Output the data below in full, byte for byte. Nothing may differ.

-- Opening Marker --

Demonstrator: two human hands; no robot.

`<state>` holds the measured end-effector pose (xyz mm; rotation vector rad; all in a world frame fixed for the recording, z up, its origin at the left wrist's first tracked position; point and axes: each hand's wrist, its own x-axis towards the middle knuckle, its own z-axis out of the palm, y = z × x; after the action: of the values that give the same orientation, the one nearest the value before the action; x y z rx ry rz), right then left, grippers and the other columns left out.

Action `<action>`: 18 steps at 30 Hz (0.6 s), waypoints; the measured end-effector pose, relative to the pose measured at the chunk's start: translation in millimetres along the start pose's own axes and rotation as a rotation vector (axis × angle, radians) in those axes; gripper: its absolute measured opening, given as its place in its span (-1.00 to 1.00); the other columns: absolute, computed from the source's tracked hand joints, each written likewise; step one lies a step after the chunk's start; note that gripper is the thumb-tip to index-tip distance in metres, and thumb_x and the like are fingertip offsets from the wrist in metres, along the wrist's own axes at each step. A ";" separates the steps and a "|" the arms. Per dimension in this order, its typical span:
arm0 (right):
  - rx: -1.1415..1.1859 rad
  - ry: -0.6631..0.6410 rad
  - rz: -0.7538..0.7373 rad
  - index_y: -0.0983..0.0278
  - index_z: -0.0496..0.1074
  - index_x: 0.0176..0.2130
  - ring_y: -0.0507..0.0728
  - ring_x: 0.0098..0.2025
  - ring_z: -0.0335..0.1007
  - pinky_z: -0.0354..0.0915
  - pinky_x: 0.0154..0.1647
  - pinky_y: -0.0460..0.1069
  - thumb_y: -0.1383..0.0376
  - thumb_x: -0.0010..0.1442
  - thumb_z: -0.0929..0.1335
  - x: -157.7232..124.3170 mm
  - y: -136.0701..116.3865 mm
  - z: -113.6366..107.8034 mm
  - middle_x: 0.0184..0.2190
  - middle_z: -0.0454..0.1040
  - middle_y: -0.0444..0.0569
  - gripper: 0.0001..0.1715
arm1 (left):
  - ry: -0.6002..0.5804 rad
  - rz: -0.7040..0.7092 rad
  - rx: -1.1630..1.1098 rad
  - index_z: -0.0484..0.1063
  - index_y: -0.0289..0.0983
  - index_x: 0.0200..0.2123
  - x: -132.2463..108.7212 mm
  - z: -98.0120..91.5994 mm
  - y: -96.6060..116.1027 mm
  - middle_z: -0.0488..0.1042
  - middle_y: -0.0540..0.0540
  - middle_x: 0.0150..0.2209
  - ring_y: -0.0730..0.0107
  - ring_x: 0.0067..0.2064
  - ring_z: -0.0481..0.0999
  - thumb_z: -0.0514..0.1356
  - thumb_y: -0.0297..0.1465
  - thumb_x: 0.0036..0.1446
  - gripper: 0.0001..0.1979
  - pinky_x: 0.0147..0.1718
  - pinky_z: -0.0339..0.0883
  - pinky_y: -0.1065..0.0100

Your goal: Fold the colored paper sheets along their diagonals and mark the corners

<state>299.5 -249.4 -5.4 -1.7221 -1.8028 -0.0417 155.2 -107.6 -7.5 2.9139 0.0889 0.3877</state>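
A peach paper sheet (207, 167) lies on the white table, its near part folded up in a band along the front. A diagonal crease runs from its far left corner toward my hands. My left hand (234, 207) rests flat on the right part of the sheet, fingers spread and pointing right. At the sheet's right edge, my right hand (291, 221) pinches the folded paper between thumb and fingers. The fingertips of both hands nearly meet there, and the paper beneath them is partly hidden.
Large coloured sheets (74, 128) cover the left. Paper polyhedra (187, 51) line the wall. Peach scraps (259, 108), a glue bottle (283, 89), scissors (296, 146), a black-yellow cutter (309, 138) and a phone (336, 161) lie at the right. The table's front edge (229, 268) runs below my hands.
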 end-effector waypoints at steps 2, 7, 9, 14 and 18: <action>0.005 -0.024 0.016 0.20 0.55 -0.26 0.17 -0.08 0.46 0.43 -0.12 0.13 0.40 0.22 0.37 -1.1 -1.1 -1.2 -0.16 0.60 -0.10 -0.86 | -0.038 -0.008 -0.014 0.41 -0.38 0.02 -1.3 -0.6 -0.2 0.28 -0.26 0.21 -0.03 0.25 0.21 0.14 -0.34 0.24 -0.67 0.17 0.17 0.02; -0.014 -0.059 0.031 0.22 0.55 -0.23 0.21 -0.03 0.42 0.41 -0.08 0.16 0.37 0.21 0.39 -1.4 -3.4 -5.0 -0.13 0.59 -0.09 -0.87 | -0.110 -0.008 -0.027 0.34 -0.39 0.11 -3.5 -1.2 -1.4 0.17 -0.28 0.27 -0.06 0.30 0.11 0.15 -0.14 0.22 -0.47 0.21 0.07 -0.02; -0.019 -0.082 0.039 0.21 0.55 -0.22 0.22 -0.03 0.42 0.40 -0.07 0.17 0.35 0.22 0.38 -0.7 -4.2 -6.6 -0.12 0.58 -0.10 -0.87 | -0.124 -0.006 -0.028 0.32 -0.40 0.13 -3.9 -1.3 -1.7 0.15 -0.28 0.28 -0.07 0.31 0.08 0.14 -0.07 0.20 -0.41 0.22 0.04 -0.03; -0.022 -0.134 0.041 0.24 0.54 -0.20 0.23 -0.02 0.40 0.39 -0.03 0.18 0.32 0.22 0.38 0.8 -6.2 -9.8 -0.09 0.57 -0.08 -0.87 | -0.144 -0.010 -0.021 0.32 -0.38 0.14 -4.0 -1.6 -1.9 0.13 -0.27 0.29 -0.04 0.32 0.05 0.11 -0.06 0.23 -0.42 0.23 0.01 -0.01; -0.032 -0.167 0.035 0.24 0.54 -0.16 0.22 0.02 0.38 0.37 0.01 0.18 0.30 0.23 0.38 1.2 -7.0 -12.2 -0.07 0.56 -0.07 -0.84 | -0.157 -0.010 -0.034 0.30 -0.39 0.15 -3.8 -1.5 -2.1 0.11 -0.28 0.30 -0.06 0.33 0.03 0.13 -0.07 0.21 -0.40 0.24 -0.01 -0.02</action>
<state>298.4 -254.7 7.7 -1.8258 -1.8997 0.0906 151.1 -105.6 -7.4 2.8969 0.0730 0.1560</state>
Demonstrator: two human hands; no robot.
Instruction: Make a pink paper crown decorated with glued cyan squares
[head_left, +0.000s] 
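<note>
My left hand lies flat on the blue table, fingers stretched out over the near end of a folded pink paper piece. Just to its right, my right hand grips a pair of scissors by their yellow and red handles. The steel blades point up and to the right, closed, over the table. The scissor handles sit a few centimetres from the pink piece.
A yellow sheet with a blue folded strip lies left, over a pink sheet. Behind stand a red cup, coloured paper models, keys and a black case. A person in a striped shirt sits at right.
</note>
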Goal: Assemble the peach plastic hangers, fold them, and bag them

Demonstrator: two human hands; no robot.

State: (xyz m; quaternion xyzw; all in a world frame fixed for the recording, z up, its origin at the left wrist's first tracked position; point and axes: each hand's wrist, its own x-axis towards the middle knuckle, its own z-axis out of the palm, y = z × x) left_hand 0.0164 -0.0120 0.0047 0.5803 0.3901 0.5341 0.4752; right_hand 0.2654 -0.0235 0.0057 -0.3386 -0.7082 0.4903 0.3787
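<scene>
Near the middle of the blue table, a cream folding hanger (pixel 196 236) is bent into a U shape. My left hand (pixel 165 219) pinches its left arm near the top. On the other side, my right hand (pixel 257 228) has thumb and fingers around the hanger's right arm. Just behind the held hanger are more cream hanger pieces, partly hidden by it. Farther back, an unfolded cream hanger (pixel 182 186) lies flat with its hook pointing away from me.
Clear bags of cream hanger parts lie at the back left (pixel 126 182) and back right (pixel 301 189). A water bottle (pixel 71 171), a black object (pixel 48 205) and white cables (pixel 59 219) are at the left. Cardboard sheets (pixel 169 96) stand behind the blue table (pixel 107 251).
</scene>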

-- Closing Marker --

■ ANSWER TO THIS TASK ■
Demonstrator: two human hands; no robot.

`<state>` holds the measured end-effector pose (xyz mm; rotation vector rad; all in a world frame fixed for the recording, z up, its origin at the left wrist's first tracked position; point and axes: each hand's wrist, its own x-axis towards the middle knuckle, its own z-axis out of the palm, y = z × x; after the action: of the values that give the same orientation, the one nearest the value before the action; x y z rx ry rz), right then left, grippers and the other columns left out.

Action `<action>`: 18 steps at 30 Hz (0.6 s), waypoints; the measured end-effector pose, relative to the pose measured at the chunk's start: translation in millimetres along the start pose's own axes and rotation as a rotation vector (axis × angle, radians) in those axes; gripper: its absolute measured opening, given as its place in its span (-1.00 to 1.00); the other columns: absolute, computed from the source's tracked hand joints, each written likewise; step one lies a step after the chunk's start; note that gripper is the thumb-tip to index-tip distance in metres, and thumb_x and the like are fingertip offsets from the wrist in metres, along the wrist's own axes at each step. A ";" separates the steps and a "|" the arms. Per dimension in this order, its typical span:
arm0 (right):
  - rx: -1.1415..1.1859 rad
  - ry: -0.6631..0.6410 rad
  - rz: -0.7538..0.7373 rad
  - index_y: -0.0983..0.0278
  - index_z: -0.0496..0.1074
  - index_x: 0.0176..0.2130
  - ring_y: -0.0507..0.0728
  - ring_x: 0.0098..0.2025
  - ring_z: -0.0335..0.1007
  - pinky_z: -0.0354..0.0915
  - pinky_x: 0.0154..0.1647
  - pinky_y: -0.0460..0.1069
  - thumb_y: -0.1383..0.0376
  - thumb_x: -0.0010..0.1442
  - thumb_z: -0.0929..0.1335
  - x: -157.7232..124.3170 mm
  - y: -136.0701..116.3865 mm
  - z: -113.6366..107.8034 mm
  - middle_x: 0.0184..0.2190
  - middle_z: -0.0454..0.1040
  - middle_y: -0.0444..0.0569
  - gripper: 0.0001..0.1715
arm1 (left):
  - ry: -0.6002..0.5804 rad
  - rz: -0.7040..0.7092 rad
  - rx: -1.1630..1.1098 rad
  - index_z: -0.0484..0.1063
  - index_y: -0.0289..0.0983
  - index_x: 0.0200..0.2123
  - x: -132.2463..108.7212 mm
  - z: -98.0120..91.5994 mm
  - y: -96.6060..116.1027 mm
  - middle_z: -0.0488..0.1042
  - middle_y: -0.0540..0.0540
  - middle_x: 0.0150..0.2209
  - ring_y: -0.0730..0.0107
  - ring_x: 0.0067..0.2064
  - ring_z: -0.0481..0.0999
  - thumb_z: -0.0514..0.1356
  - thumb_y: -0.0297..0.1465
  - thumb_x: 0.0036..0.1446
  - gripper: 0.0001..0.1979
  - pinky_x: 0.0147..0.1718
  - pinky_z: -0.0339..0.0883
  - pinky_y: -0.1065..0.0100

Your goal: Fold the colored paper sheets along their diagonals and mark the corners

<state>299.5 -249.4 -5.4 -1.7221 -1.8028 -0.0417 155.2 -107.6 -7.5 2.9139 0.0889 0.3877</state>
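A peach paper sheet (207, 167) lies on the white table, its near part folded up in a band along the front. A diagonal crease runs from its far left corner toward my hands. My left hand (234, 207) rests flat on the right part of the sheet, fingers spread and pointing right. At the sheet's right edge, my right hand (291, 221) pinches the folded paper between thumb and fingers. The fingertips of both hands nearly meet there, and the paper beneath them is partly hidden.
Large coloured sheets (74, 128) cover the left. Paper polyhedra (187, 51) line the wall. Peach scraps (259, 108), a glue bottle (283, 89), scissors (296, 146), a black-yellow cutter (309, 138) and a phone (336, 161) lie at the right. The table's front edge (229, 268) runs below my hands.
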 end-effector waypoints at steps 2, 7, 9, 14 and 18: <action>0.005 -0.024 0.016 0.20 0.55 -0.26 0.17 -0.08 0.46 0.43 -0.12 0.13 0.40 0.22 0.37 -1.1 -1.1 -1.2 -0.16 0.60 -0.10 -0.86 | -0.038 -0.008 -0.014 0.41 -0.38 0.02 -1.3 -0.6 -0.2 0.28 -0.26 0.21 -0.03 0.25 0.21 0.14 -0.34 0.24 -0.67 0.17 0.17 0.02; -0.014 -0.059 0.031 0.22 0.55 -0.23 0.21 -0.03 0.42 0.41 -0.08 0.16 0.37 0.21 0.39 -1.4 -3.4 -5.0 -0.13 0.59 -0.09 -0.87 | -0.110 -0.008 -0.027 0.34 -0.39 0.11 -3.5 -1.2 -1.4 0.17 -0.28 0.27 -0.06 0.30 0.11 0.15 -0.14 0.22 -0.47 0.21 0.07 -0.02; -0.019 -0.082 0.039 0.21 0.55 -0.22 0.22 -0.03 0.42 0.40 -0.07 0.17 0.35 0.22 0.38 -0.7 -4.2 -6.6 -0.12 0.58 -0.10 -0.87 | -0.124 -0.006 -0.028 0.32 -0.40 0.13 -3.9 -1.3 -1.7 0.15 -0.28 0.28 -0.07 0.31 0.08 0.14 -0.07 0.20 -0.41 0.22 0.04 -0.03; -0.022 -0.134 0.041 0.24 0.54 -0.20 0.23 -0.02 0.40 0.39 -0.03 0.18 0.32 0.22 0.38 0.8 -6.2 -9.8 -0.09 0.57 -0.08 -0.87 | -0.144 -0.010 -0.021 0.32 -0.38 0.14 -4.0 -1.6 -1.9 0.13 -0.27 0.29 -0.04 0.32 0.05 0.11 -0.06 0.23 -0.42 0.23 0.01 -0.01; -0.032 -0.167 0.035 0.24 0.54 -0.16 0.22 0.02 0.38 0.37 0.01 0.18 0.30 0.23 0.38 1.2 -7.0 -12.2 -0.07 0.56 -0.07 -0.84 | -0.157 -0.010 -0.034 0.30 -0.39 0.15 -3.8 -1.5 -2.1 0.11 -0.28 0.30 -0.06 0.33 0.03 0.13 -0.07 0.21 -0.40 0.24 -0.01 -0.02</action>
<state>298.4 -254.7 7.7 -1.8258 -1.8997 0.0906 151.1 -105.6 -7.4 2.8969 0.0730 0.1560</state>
Demonstrator: two human hands; no robot.
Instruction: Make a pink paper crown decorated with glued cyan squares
[head_left, +0.000s] 
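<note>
My left hand lies flat on the blue table, fingers stretched out over the near end of a folded pink paper piece. Just to its right, my right hand grips a pair of scissors by their yellow and red handles. The steel blades point up and to the right, closed, over the table. The scissor handles sit a few centimetres from the pink piece.
A yellow sheet with a blue folded strip lies left, over a pink sheet. Behind stand a red cup, coloured paper models, keys and a black case. A person in a striped shirt sits at right.
</note>
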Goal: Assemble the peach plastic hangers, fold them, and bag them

Demonstrator: two human hands; no robot.

State: (xyz m; quaternion xyzw; all in a world frame fixed for the recording, z up, its origin at the left wrist's first tracked position; point and axes: each hand's wrist, its own x-axis towards the middle knuckle, its own z-axis out of the palm, y = z × x) left_hand 0.0164 -0.0120 0.0047 0.5803 0.3901 0.5341 0.4752; right_hand 0.2654 -0.0235 0.0057 -0.3386 -0.7082 0.4903 0.3787
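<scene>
Near the middle of the blue table, a cream folding hanger (pixel 196 236) is bent into a U shape. My left hand (pixel 165 219) pinches its left arm near the top. On the other side, my right hand (pixel 257 228) has thumb and fingers around the hanger's right arm. Just behind the held hanger are more cream hanger pieces, partly hidden by it. Farther back, an unfolded cream hanger (pixel 182 186) lies flat with its hook pointing away from me.
Clear bags of cream hanger parts lie at the back left (pixel 126 182) and back right (pixel 301 189). A water bottle (pixel 71 171), a black object (pixel 48 205) and white cables (pixel 59 219) are at the left. Cardboard sheets (pixel 169 96) stand behind the blue table (pixel 107 251).
</scene>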

Nothing remains to be added to the response.